People trained in GPT solved eight problems 67 percent more often than those who weren't trained, and the first group solved them more than 8 times out of 10.
Here's how GPT works: "For each object in your problem, you break it into parts and ask two questions," explained McCaffrey, who is now a post-doctoral fellow in UMass's engineering department.
"1. Can it be broken down further? and 2. - this is the one that's been overlooked-Does my description of the part imply a use?"
So you're given two steel rings and told to make a figure-8 out of them. Your tools? A candle and a match. Melted wax is sticky, but the wax isn't strong enough to hold the rings together.
The other part of the candle - the wick implies a use: Wicks are set afire to give light.
"That tends to hinder people's ability to think of alternative uses for this part," said McCaffrey.
Think of the wick more generically as a piece of string and the string as strands of cotton and you're liberated. Now you can remove the wick and tie the two rings together. Or, if you like, shred the string and make a wig for your hamster.
McCaffrey has drawn his insights by analyzing 1,001 historically innovative inventions. In every one, he found, the innovator discovered an obscure feature or an obscure function.
McCaffrey cites a recent invention to solve a modern problem.

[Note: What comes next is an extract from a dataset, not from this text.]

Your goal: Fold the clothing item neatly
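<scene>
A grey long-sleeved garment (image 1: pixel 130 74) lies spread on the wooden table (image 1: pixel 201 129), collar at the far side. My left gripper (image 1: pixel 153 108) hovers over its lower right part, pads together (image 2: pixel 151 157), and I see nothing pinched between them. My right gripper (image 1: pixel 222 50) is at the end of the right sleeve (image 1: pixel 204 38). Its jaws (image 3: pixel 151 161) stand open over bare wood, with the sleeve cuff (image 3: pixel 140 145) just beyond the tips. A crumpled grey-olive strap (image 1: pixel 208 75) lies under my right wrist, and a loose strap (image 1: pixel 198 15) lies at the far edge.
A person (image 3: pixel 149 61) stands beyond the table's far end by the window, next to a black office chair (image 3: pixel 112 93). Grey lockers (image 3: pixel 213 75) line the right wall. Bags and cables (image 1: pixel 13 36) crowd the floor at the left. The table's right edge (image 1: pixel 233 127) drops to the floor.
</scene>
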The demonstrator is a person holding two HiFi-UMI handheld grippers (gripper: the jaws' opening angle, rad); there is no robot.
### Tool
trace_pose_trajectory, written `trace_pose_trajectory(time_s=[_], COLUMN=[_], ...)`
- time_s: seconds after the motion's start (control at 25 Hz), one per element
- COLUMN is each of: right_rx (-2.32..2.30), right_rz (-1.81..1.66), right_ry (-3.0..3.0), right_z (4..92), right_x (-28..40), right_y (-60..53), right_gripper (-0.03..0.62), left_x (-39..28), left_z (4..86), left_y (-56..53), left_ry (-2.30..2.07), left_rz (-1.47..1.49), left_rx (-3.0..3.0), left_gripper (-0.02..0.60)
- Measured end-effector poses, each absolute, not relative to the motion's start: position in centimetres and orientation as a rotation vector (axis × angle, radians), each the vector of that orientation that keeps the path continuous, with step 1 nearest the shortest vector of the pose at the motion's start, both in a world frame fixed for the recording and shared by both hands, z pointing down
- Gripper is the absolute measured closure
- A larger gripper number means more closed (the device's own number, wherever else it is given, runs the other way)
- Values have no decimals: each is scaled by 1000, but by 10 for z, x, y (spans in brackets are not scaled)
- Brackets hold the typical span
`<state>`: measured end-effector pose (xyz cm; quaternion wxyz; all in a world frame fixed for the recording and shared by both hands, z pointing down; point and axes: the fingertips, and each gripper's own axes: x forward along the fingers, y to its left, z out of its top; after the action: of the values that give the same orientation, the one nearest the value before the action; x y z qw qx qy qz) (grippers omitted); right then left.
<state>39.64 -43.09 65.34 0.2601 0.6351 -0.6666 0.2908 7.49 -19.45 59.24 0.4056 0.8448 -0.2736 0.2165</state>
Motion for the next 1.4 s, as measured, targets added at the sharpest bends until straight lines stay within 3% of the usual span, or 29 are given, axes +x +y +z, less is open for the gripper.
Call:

"In this very poor section of the Philippines, people living in shanties were using electric lights inside while it was sunny outside," he said.
He also described how to save money on electricity.
"Take a 2-liter Coke bottle, stick it through a hole in the roof, fill it with water. The water reflects the light around the inside the house."
A simple idea, using an overlooked feature of water: "It refracts light 360 degrees."
GPT is one of a "palette" of techniques McCaffrey is developing into what he calls "innovation assistance software," which itself can be put to novel uses.
His undergraduate student, a comedy writer, is applying the technique to build obscure situations that can make people laugh.
The study has been published in the journal Psychological Science.